Chevron scores legal and PR victories in Ecuador pollution case

Between 1964 and 1990, Texaco drilled for oil in the Ecuadorian Amazon and left an outrageous mess, dumping 18.5 billion gallons of toxic sludge and wastewater into local waterways. Chevron, which acquired Texaco in 2001, was ordered by an Ecuadorian judge in 2011 to pay $19 billion for the damage. Chevron said, to paraphrase, “Eff you,” and has been fighting the judgment ever since.

It’s little wonder, then, that Ecuador’s president is calling for a boycott of Chevron. In launching the “Chevron’s Dirty Hand” campaign last week, President Rafael Correa visited a rainforest area left polluted by the company, plunged his hand into a pool of oil, and held it up for members of the media to photograph.

Reuters/Guillermo Granja

A nice photo op, but Chevron is still winning the war.

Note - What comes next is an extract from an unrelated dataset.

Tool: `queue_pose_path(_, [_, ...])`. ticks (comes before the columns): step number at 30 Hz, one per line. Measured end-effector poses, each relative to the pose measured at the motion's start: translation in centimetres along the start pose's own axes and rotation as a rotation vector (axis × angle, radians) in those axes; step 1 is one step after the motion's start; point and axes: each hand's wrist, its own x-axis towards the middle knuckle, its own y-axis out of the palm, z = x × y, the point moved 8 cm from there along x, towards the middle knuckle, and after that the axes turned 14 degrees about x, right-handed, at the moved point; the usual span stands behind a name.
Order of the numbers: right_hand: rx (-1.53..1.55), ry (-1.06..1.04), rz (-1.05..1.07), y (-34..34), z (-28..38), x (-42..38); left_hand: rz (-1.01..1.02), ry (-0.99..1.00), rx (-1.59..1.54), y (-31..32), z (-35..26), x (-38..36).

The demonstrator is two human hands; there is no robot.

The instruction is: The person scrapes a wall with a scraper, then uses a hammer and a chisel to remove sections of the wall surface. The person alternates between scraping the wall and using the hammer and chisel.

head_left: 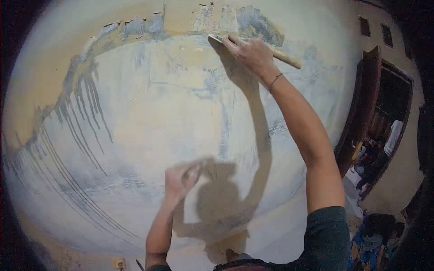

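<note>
My right hand [254, 55] is raised to the upper part of the wall, its fingers wrapped round a flat-headed tool with a long wooden handle [289, 58]. The narrow end of this tool meets the wall at a band of patchy, peeling paint [257, 25]. Its exact kind is hard to make out. Lower down, my left hand [181, 179] hovers before the pale wall [167, 122]. Motion smears its fingers, and whether anything is in them does not show.
Dark drips [92, 106] run down the wall's left side. Shadows of my head and arm [219, 198] fall on it. A doorway with a dark wooden frame [364, 101] opens at the right, with clutter [368, 153] inside. A socket [119, 263] sits low on the wall.
</note>
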Motion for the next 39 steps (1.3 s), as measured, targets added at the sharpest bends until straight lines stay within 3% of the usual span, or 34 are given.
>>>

Here are the latest legal developments from ABC News:

Plaintiffs’ hopes for collecting a $19 billion judgment awarded by an Ecuadorean court against Chevron Corp. for oil contamination in the Amazon have suffered another potential setback.

A three-judge international arbitration panel in The Hague has ruled that an agreement signed in 1995 by Texaco Corp., which Chevron later purchased, released the oil giant from financial responsibility from any claims of “collective damage.”

However, the interim ruling Tuesday by the Permanent Court of Arbitration left open the possibility that Chevron could still be liable for damages incurred by individuals.

And the U.S. government appears to be doing its part to help Chevron avoid bad PR.  From PressTV:

Ecuador’s Foreign Ministry says the US has denied visas to a delegation, which was to travel to the UN General Assembly in New York to present testimony against oil giant Chevron.

In a statement on Friday, the ministry announced that the American Embassy in Quito returned the visas for five Ecuadorian nationals “without any explanation.”

The delegation was scheduled to give testimony during a special event at the UN regarding the environmental impact of the oil giant’s operations in the Ecuadoran region of the Amazon forest.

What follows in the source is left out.